Muley Graves is not one of the major characters in the novel, but he is a significant character nonetheless. He is significant because he helps to drive a part of the plot and because he helps to convey some of Steinbeck's ideas or themes.
An example of when Muley Graves helps to drive the plot is when he helps Tom Joad to reconnect with the rest of his family, after Tom Joad gets out of prison. When Tom gets out of prison, he doesn't initially understand where his family have gone. Muley tells Tom where to find his family and explains what has happened to them.
Muley Graves is also significant because he helps to convey the importance of solidarity and altruism. For example, he shares his food with Tom and Casey. This is an especially kind act given that Muley doesn't have much food for himself. However, explaining his kindness, Muley says, "if a fella got somepin to eat and another fella's hungry—why the first fella ain't got a choice." Here, Steinbeck is emphasizing the necessity of, and glorifying the selflessness of, co-operation and solidarity among the working classes. This is the same message which Steinbeck conveys in much of his fiction, the most notable other example perhaps being Of Mice and Men.

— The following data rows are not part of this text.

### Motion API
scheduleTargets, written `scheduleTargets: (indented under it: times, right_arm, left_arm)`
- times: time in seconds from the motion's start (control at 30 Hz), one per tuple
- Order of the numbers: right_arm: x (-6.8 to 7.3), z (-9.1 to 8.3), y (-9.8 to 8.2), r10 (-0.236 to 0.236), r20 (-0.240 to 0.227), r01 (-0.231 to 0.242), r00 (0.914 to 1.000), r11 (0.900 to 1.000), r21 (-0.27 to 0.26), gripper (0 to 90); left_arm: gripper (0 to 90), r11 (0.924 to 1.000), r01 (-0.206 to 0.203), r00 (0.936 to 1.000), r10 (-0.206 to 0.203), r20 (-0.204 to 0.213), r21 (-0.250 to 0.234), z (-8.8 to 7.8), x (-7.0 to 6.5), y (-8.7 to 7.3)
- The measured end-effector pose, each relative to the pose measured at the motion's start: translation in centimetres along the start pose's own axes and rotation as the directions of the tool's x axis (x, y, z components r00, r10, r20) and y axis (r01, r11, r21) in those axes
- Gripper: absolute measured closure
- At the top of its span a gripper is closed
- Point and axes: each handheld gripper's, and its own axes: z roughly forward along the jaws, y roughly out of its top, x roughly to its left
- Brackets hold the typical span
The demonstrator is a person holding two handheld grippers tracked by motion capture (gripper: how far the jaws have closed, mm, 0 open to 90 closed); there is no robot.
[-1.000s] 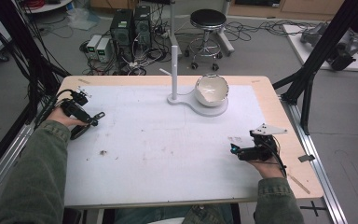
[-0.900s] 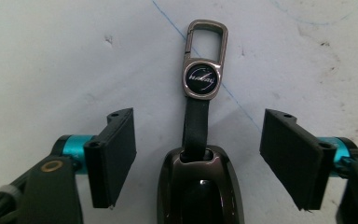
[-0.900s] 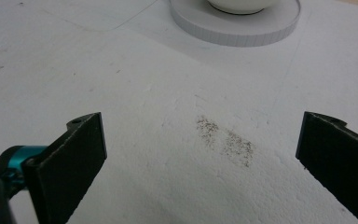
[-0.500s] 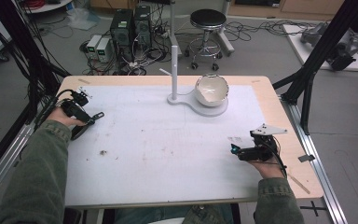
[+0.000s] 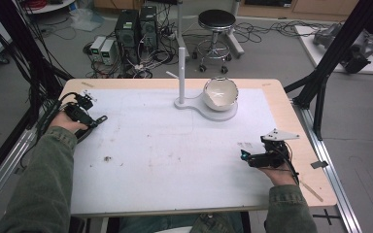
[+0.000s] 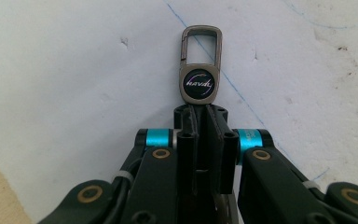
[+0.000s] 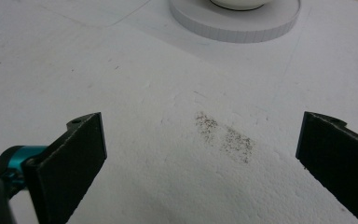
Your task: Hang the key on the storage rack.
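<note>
Having just closed, the left tool (image 6: 200, 116) clamps a metal key clip (image 6: 201, 65); the right tool (image 7: 200, 163) gapes wide, holding nothing.

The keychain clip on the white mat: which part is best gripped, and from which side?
The keychain clip lies flat, its open loop pointing away from the left gripper. The strap end nearest the jaws looks the best place, approached along its length: it is narrow enough to pinch edgewise. The jaws have just been closing and now stand shut on that end. The loop and round badge stay free.
</note>
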Motion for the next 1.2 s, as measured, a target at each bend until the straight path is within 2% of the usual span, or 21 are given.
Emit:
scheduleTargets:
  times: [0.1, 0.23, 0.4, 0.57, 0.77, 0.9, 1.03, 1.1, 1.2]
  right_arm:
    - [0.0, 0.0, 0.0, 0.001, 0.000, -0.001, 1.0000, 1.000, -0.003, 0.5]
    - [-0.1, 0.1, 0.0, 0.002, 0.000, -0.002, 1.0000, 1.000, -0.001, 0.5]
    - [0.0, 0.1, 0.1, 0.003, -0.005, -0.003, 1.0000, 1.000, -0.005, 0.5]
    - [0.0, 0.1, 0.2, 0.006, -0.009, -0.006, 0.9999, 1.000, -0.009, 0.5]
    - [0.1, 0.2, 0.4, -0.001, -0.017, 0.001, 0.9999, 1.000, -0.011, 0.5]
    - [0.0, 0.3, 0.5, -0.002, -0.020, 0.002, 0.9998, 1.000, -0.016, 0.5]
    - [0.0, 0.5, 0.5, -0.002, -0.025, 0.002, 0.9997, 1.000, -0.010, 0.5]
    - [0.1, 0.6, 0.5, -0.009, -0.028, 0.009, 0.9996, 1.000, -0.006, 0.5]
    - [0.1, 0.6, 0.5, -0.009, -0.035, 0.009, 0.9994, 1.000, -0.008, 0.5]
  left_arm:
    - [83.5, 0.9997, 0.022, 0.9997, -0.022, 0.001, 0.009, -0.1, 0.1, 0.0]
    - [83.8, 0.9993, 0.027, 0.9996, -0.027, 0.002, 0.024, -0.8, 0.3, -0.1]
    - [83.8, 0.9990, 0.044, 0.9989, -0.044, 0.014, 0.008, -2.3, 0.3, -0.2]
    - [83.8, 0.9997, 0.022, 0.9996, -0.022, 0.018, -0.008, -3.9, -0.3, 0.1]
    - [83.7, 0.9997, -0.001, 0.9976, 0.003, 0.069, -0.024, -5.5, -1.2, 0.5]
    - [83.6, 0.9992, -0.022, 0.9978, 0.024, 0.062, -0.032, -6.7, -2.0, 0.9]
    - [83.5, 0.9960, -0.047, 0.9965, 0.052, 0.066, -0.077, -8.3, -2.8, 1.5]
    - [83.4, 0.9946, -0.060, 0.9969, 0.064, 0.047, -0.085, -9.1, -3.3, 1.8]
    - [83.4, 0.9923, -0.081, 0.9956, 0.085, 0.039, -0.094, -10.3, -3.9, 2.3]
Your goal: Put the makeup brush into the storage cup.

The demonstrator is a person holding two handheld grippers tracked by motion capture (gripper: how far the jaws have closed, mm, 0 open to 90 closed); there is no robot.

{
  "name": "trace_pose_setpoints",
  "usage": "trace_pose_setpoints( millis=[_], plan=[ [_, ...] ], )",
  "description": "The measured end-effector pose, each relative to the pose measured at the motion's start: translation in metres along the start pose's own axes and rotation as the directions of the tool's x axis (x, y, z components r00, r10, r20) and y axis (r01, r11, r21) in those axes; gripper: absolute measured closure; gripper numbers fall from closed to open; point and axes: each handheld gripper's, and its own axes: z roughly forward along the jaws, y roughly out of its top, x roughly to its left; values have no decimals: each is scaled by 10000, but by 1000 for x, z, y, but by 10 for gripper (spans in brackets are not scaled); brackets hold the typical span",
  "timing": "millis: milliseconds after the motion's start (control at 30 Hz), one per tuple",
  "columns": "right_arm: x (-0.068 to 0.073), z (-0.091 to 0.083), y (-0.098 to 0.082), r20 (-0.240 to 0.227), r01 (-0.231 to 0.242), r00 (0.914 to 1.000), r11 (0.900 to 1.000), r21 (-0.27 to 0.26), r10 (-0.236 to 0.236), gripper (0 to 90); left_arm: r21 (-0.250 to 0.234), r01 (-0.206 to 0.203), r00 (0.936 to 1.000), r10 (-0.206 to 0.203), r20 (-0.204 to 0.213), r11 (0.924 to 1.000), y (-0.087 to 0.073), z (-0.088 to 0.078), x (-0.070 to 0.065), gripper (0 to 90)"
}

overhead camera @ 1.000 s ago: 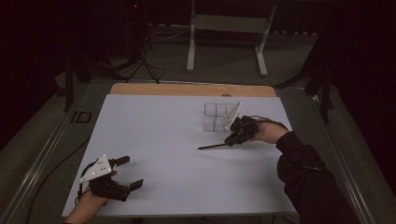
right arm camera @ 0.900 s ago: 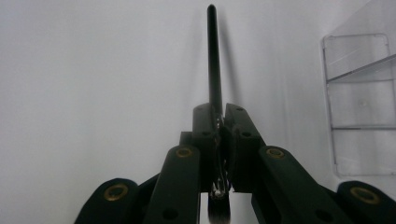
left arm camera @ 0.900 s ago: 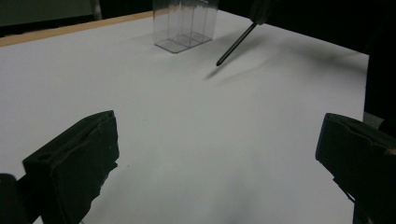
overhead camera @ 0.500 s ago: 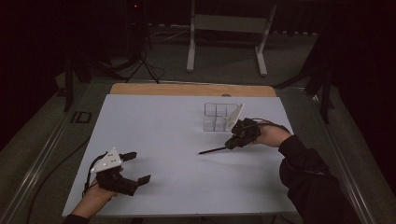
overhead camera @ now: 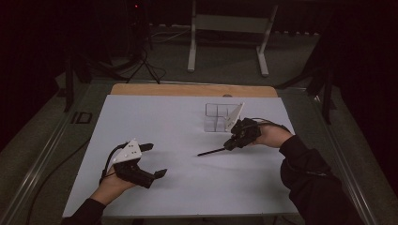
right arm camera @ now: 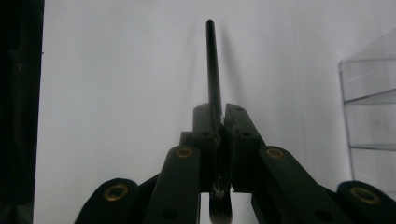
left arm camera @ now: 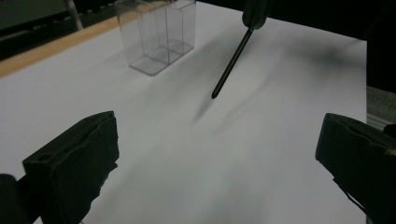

Muley is also a significant character because he helps Steinbeck to emphasize the desolation and ghostly emptiness of the land once it has been abandoned. He wanders this land after almost everybody else has left and calls himself "a damn ol' graveyard ghos'." This sense of ghostly desolation arguably suggests the slow death of the working classes under the merciless, dehumanizing ideology of Capitalism. Muley Graves is, in this sense, a personification of the figurative death of the working classes. Indeed, even Muley's surname, Graves, connotes death.